*EXERCISE PROMPT*
Each line from the beginning of the data below through the line containing "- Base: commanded" should be repeated exactly, please.

(Dataset items)

───

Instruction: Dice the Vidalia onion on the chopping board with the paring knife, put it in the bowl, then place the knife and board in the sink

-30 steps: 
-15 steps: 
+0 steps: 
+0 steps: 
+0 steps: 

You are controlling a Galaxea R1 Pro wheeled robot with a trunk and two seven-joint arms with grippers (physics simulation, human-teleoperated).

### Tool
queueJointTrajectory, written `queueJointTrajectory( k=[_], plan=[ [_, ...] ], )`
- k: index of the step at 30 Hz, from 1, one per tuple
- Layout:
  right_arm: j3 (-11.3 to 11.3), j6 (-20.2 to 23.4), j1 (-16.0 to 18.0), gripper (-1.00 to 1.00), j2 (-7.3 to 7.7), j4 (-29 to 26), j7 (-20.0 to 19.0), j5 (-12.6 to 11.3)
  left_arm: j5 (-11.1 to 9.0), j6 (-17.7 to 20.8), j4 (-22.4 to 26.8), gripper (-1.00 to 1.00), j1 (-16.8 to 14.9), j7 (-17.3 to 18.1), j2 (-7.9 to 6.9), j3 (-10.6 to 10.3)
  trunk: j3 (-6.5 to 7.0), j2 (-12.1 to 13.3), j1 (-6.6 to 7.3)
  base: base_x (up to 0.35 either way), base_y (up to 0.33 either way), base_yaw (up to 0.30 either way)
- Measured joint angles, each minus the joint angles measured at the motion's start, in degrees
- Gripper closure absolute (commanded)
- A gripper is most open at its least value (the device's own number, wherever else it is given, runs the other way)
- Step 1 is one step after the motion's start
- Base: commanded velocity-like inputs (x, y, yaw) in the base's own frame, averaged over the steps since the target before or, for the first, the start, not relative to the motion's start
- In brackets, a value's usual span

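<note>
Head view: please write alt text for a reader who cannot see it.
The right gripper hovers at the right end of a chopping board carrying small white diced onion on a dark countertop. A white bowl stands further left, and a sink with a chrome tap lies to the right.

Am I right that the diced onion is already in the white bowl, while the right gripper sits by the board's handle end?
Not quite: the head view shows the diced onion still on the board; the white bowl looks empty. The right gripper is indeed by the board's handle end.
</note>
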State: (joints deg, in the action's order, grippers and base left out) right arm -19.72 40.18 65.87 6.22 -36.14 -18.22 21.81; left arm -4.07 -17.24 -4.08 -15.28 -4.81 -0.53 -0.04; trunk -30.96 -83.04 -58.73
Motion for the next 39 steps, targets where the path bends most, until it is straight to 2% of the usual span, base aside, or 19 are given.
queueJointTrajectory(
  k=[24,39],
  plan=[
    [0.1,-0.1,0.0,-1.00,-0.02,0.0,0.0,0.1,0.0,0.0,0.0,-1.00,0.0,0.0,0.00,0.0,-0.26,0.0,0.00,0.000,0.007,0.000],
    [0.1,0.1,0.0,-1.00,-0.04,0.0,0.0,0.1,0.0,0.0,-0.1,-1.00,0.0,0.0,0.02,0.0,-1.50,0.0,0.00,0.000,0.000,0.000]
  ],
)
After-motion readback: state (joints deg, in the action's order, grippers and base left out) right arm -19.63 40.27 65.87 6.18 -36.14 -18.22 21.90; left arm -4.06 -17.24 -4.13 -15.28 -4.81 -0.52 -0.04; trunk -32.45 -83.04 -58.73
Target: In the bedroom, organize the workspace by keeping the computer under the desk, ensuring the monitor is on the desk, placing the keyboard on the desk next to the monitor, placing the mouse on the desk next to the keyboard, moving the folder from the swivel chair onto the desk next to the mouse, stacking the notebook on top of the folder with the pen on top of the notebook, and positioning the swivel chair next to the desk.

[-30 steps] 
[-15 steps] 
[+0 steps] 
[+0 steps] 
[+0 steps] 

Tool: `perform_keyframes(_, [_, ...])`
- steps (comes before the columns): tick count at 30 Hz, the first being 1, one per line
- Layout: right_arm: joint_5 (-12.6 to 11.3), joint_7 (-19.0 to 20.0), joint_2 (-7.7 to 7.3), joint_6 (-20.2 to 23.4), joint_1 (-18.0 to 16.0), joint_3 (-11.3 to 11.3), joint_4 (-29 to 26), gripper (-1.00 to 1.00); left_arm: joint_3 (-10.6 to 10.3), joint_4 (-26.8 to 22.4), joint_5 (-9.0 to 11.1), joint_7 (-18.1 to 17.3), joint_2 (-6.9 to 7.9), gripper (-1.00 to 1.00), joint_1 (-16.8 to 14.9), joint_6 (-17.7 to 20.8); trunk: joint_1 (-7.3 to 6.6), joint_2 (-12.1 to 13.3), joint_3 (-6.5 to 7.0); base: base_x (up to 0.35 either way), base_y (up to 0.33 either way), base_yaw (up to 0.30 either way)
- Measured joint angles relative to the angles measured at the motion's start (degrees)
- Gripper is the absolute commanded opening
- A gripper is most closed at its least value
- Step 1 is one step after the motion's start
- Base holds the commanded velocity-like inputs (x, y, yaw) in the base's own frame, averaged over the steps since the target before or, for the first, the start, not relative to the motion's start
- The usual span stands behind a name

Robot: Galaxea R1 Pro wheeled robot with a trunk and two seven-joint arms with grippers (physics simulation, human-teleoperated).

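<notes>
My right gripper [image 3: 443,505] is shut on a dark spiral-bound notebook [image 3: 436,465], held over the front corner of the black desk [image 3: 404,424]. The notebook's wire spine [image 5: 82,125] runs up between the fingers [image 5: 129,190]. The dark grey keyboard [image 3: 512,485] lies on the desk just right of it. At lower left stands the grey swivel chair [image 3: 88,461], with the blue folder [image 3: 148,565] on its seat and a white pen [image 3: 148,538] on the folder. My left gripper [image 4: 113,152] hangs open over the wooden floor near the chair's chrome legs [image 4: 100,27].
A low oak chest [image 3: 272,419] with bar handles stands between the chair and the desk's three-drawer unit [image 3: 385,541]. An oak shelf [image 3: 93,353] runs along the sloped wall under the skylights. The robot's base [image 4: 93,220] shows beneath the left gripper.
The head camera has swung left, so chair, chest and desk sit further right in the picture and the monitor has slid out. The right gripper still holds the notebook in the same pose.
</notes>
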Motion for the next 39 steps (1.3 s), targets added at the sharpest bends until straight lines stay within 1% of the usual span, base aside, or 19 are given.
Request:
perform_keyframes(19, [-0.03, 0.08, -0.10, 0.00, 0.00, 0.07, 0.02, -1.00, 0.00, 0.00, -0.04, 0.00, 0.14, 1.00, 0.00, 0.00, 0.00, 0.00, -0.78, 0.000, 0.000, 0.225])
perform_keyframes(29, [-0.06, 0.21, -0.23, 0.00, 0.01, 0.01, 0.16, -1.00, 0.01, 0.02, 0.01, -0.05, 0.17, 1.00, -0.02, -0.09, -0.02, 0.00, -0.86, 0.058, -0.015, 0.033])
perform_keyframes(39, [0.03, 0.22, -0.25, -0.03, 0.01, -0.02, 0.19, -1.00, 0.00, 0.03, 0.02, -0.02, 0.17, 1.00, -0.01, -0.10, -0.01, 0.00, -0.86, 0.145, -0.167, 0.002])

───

*ANSWER FOR THIS EXERCISE*
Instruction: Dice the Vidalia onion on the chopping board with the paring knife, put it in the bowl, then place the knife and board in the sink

-30 steps: 
-15 steps: 
+0 steps: 
+0 steps: 
+0 steps: 

You are controlling a Galaxea R1 Pro wheeled robot with a trunk and two seven-joint arms with grippers (physics simulation, human-teleoperated).

### Tool
queueJointTrajectory, written `queueJointTrajectory( k=[_], plan=[ [_, ...] ], )`
- k: index of the step at 30 Hz, from 1, one per tuple
- Layout:
  right_arm: j3 (-11.3 to 11.3), j6 (-20.2 to 23.4), j1 (-16.0 to 18.0), gripper (-1.00 to 1.00), j2 (-7.3 to 7.7), j4 (-29 to 26), j7 (-20.0 to 19.0), j5 (-12.6 to 11.3)
  left_arm: j5 (-11.1 to 9.0), j6 (-17.7 to 20.8), j4 (-22.4 to 26.8), gripper (-1.00 to 1.00), j1 (-16.8 to 14.9), j7 (-17.3 to 18.1), j2 (-7.9 to 6.9), j3 (-10.6 to 10.3)
  trunk: j3 (-6.5 to 7.0), j2 (-12.1 to 13.3), j1 (-6.6 to 7.3)
  base: base_x (up to 0.35 either way), base_y (up to 0.33 either way), base_yaw (up to 0.30 either way)
- Measured joint angles, each minus the joint angles measured at the motion's start, in degrees
- Gripper closure absolute (commanded)
- A gripper is most open at its least value (the device's own number, wherever else it is given, runs the other way)
- Step 1 is one step after the motion's start
- Base: commanded velocity-like inputs (x, y, yaw) in the base's own frame, averaged over the steps since the target before or, for the first, the start, not relative to the motion's start

The output has nothing more to it.